How to complete this task →
Search the entries for the word "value". Copy every line where it turns up.

[The input — start]

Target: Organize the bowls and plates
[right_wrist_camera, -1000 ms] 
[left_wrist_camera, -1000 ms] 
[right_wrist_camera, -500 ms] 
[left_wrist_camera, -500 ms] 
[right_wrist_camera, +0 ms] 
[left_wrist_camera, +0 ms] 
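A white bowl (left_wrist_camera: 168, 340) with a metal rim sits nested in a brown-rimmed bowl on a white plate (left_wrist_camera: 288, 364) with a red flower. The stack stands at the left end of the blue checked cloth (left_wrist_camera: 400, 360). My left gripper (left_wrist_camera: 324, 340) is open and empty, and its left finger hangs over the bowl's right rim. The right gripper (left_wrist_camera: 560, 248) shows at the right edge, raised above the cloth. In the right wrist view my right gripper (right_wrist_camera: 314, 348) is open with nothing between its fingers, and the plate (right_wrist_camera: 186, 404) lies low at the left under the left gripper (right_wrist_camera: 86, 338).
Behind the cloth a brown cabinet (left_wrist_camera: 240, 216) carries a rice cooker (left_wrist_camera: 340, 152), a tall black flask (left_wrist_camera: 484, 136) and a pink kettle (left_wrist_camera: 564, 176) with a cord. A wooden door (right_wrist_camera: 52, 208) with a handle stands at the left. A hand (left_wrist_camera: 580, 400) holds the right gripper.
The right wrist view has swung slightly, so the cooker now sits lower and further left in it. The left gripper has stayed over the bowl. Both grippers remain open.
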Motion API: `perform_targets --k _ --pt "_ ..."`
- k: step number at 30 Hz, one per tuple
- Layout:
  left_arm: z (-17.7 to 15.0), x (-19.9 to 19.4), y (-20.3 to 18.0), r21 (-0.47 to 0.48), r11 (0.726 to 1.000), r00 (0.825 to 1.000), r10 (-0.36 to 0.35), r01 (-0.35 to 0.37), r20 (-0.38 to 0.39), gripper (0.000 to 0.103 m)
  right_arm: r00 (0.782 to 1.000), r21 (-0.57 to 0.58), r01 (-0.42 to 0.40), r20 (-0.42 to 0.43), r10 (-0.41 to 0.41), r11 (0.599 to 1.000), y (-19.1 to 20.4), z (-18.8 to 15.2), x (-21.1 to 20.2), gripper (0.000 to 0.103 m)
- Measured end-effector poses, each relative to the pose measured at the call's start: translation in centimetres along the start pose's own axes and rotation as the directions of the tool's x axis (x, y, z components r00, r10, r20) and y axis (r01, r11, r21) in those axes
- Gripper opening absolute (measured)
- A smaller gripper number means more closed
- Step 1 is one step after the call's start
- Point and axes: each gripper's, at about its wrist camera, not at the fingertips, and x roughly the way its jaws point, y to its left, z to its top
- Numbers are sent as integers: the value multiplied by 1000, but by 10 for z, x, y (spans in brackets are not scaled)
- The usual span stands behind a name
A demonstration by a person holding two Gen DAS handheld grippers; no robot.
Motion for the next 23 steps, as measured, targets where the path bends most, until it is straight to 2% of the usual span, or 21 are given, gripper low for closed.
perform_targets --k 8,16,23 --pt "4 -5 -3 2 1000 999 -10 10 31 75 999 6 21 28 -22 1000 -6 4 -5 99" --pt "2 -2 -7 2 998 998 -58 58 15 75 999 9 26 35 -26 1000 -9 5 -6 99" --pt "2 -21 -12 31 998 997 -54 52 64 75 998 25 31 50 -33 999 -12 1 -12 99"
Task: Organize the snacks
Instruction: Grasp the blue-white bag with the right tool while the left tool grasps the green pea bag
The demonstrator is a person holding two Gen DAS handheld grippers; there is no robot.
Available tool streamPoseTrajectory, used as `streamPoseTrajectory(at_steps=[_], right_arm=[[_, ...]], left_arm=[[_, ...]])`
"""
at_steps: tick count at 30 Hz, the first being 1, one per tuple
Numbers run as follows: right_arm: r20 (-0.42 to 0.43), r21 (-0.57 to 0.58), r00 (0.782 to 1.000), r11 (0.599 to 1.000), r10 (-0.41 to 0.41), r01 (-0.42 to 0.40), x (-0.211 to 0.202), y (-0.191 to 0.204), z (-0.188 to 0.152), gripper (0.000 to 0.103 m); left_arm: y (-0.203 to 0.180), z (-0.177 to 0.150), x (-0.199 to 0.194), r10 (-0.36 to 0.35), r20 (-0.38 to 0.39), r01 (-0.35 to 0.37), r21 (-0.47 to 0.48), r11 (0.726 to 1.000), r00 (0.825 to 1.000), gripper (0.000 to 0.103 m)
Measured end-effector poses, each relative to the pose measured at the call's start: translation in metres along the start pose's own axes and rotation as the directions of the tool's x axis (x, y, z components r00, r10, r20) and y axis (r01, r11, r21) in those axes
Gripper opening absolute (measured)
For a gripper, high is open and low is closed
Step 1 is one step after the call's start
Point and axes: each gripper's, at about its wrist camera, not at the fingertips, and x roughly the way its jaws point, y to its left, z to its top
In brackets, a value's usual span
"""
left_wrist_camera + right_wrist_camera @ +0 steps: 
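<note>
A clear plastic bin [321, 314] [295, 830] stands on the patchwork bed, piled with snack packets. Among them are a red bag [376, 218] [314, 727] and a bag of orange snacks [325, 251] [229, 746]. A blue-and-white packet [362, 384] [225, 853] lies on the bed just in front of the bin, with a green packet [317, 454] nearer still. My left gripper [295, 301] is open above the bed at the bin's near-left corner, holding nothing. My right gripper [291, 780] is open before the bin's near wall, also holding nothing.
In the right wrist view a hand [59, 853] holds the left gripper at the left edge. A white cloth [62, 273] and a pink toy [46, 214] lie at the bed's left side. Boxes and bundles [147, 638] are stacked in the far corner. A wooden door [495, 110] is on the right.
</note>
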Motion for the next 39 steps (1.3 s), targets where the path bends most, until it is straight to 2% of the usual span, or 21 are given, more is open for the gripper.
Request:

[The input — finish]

The answer →
- Numbers are sent as integers: the value multiplied by 1000, but by 10 for z, x, y (spans in brackets are not scaled)
In brackets, a value's usual span

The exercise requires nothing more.